Task prompt:
Reproduce the data below in full and to the letter, images excepted.

Data shown:

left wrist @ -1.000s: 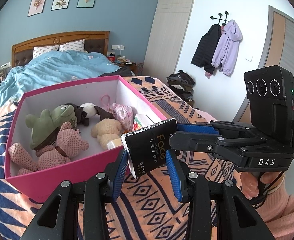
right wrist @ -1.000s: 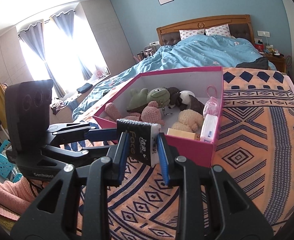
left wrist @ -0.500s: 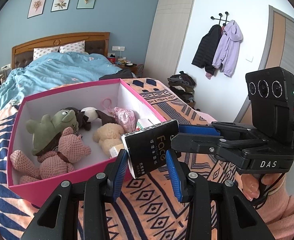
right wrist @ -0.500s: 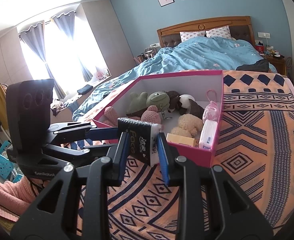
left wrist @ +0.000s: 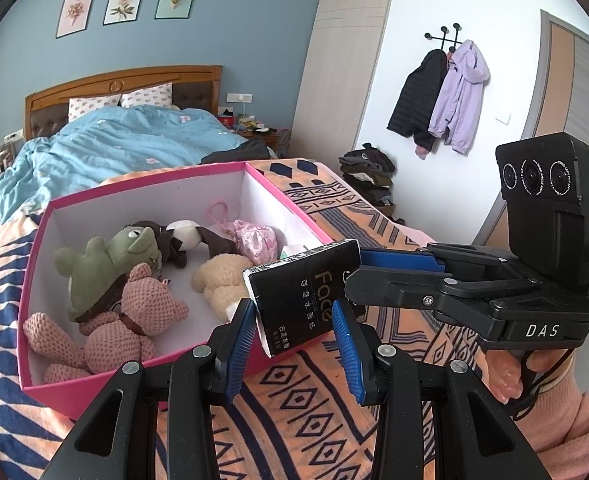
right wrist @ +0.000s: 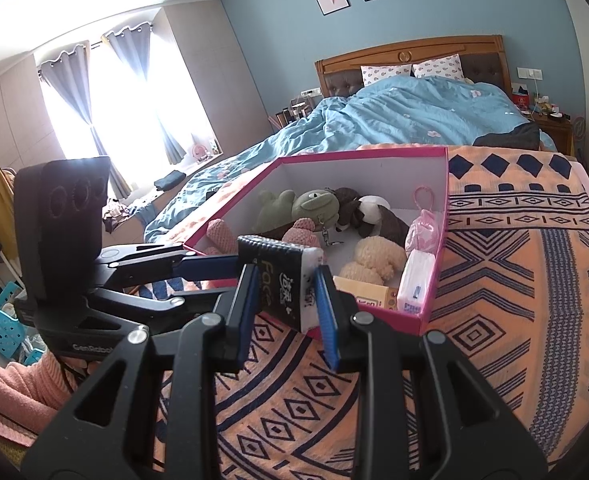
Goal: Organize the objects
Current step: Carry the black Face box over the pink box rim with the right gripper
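Black, glossy tissue pack (left wrist: pixel 304 293) sits clamped from both sides by the left gripper (left wrist: pixel 296 325) and right gripper (right wrist: pixel 287 294), held above the pink cardboard box's (left wrist: pixel 156 378) near rim, beside plush toys (left wrist: pixel 126 312).

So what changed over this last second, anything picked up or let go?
Nothing let go: both the left gripper and the right gripper stay shut on the black tissue pack. The pink box sits a little lower in both views than a second ago, so the pair has shifted only slightly. The toys inside lie as before.
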`<state>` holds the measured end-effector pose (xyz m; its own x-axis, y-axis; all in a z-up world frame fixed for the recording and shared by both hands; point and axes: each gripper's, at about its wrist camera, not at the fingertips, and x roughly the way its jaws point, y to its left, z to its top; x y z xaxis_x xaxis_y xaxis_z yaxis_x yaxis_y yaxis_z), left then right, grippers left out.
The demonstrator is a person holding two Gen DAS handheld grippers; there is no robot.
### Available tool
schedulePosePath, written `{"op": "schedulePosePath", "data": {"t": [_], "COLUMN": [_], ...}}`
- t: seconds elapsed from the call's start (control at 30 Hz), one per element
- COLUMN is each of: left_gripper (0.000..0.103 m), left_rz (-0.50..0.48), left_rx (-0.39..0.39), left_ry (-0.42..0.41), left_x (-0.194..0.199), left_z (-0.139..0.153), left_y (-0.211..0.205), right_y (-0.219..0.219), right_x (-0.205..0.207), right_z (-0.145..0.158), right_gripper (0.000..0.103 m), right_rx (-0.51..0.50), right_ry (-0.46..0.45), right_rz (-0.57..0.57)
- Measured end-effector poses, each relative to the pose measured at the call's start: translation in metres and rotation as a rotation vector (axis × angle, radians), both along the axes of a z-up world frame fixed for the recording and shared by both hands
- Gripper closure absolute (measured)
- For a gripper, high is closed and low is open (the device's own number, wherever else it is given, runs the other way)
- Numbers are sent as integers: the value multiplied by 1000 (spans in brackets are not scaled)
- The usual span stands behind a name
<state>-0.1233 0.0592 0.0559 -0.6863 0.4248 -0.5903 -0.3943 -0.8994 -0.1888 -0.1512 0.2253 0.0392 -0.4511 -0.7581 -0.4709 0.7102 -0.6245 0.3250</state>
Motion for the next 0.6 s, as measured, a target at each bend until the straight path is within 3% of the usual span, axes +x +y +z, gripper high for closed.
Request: {"op": "schedulePosePath", "data": {"t": [0.6], "left_gripper": [64], "left_rz": [11], "left_rx": [-5], "left_ry": [-7], "left_x": [-14], "left_z": [1], "left_y": [-2], "right_y": [-2], "right_x": [-13], "right_z": [1], "right_gripper": [71], "right_rx": [-15], "right_ry": [-13], "right_rz": [2]}}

Task response:
left wrist @ -1.000s: 
right wrist @ -1.000s: 
left wrist @ -0.500s: 
right wrist @ -0.500s: 
left wrist @ +0.000s: 
right wrist @ +0.000s: 
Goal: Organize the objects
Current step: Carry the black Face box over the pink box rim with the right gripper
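Black, glossy tissue pack (left wrist: pixel 304 293) sits clamped from both sides by the left gripper (left wrist: pixel 296 325) and right gripper (right wrist: pixel 287 294), held above the pink cardboard box's (left wrist: pixel 156 378) near rim, beside plush toys (left wrist: pixel 126 312).

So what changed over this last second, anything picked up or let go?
Nothing let go: both the left gripper and the right gripper stay shut on the black tissue pack. The pink box sits a little lower in both views than a second ago, so the pair has shifted only slightly. The toys inside lie as before.
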`<state>` holds the measured end-effector pose (xyz m; its own x-axis, y-axis; all in a z-up world frame fixed for the recording and shared by both hands; point and axes: each gripper's, at about its wrist camera, not at the fingertips, and x roughly the way its jaws point, y to its left, z to its top; x y z xaxis_x xaxis_y xaxis_z yaxis_x yaxis_y yaxis_z), left then right, grippers left out.
The demonstrator is a person holding two Gen DAS handheld grippers; there is no robot.
### Available tool
schedulePosePath, written `{"op": "schedulePosePath", "data": {"t": [_], "COLUMN": [_], ...}}`
- t: seconds elapsed from the call's start (control at 30 Hz), one per element
- COLUMN is each of: left_gripper (0.000..0.103 m), left_rz (-0.50..0.48), left_rx (-0.39..0.39), left_ry (-0.42..0.41), left_x (-0.194..0.199), left_z (-0.139..0.153), left_y (-0.211..0.205), right_y (-0.219..0.219), right_x (-0.205..0.207), right_z (-0.145..0.158), right_gripper (0.000..0.103 m), right_rx (-0.51..0.50), right_ry (-0.46..0.45), right_rz (-0.57..0.57)
- Measured end-effector poses, each relative to the pose measured at the call's start: translation in metres and rotation as a rotation vector (axis × angle, radians), both along the axes of a z-up world frame fixed for the recording and shared by both hands
- Gripper closure absolute (measured)
- For a gripper, high is closed and low is open (the device's own number, wherever else it is given, runs the other way)
- Numbers are sent as integers: the value multiplied by 1000 (spans in brackets are not scaled)
- The usual span stands behind a name
<state>-0.1233 0.0592 0.0559 -0.6863 0.4248 -0.5903 -0.3943 -0.8994 -0.1888 -0.1512 0.2253 0.0392 -0.4511 -0.7581 -0.4709 0.7102 -0.6245 0.3250</state>
Motion for the next 0.6 s, as measured, a target at each bend until the straight path is within 3% of the usual span, axes +x +y +z, gripper high for closed.
Request: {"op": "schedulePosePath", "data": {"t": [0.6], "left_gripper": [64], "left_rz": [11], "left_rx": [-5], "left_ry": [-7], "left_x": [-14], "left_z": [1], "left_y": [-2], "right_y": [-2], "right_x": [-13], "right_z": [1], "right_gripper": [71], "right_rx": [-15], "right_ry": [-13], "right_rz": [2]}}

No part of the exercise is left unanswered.